▶ **What is required**
Each line of the data must be reproduced as it appears.

------------------------------------

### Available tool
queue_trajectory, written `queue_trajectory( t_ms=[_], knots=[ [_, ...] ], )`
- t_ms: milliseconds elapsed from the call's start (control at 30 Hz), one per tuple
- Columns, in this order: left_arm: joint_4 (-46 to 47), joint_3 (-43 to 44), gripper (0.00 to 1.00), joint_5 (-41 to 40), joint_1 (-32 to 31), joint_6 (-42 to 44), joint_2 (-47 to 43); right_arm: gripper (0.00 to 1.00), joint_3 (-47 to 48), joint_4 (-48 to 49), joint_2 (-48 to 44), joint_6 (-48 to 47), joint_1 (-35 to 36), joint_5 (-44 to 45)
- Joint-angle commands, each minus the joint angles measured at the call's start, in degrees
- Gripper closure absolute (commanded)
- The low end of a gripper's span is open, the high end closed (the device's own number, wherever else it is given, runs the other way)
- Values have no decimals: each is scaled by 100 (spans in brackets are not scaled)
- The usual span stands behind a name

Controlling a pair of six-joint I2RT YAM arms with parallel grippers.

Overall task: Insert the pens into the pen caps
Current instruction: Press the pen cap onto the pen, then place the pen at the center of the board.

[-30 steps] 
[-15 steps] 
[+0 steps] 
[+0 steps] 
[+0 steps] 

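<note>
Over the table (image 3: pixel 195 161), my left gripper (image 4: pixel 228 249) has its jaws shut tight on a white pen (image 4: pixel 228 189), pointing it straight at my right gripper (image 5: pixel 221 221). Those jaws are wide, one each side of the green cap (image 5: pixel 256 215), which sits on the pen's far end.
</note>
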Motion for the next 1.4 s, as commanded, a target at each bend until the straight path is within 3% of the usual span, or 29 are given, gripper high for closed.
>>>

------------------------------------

▶ **Exercise answer**
### Available tool
queue_trajectory, written `queue_trajectory( t_ms=[_], knots=[ [_, ...] ], )`
- t_ms: milliseconds elapsed from the call's start (control at 30 Hz), one per tuple
- Columns, in this order: left_arm: joint_4 (-46 to 47), joint_3 (-43 to 44), gripper (0.00 to 1.00), joint_5 (-41 to 40), joint_1 (-32 to 31), joint_6 (-42 to 44), joint_2 (-47 to 43); right_arm: gripper (0.00 to 1.00), joint_3 (-47 to 48), joint_4 (-48 to 49), joint_2 (-48 to 44), joint_6 (-48 to 47), joint_1 (-35 to 36), joint_5 (-44 to 45)
- Joint-angle commands, each minus the joint angles measured at the call's start, in degrees
- Gripper closure absolute (commanded)
- The low end of a gripper's span is open, the high end closed (the device's own number, wherever else it is given, runs the other way)
- Values have no decimals: each is scaled by 100 (spans in brackets are not scaled)
- The usual span stands behind a name

Controlling a pair of six-joint I2RT YAM arms with parallel grippers.

Overall task: Insert the pens into the pen caps
Current instruction: Press the pen cap onto the pen, then place the pen at the center of the board.

[-30 steps] 
[-15 steps] 
[+0 steps] 
[+0 steps] 
[+0 steps] 

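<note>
Over the table (image 3: pixel 195 161), my left gripper (image 4: pixel 228 249) has its jaws shut tight on a white pen (image 4: pixel 228 189), pointing it straight at my right gripper (image 5: pixel 221 221). Those jaws are wide, one each side of the green cap (image 5: pixel 256 215), which sits on the pen's far end.
</note>
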Motion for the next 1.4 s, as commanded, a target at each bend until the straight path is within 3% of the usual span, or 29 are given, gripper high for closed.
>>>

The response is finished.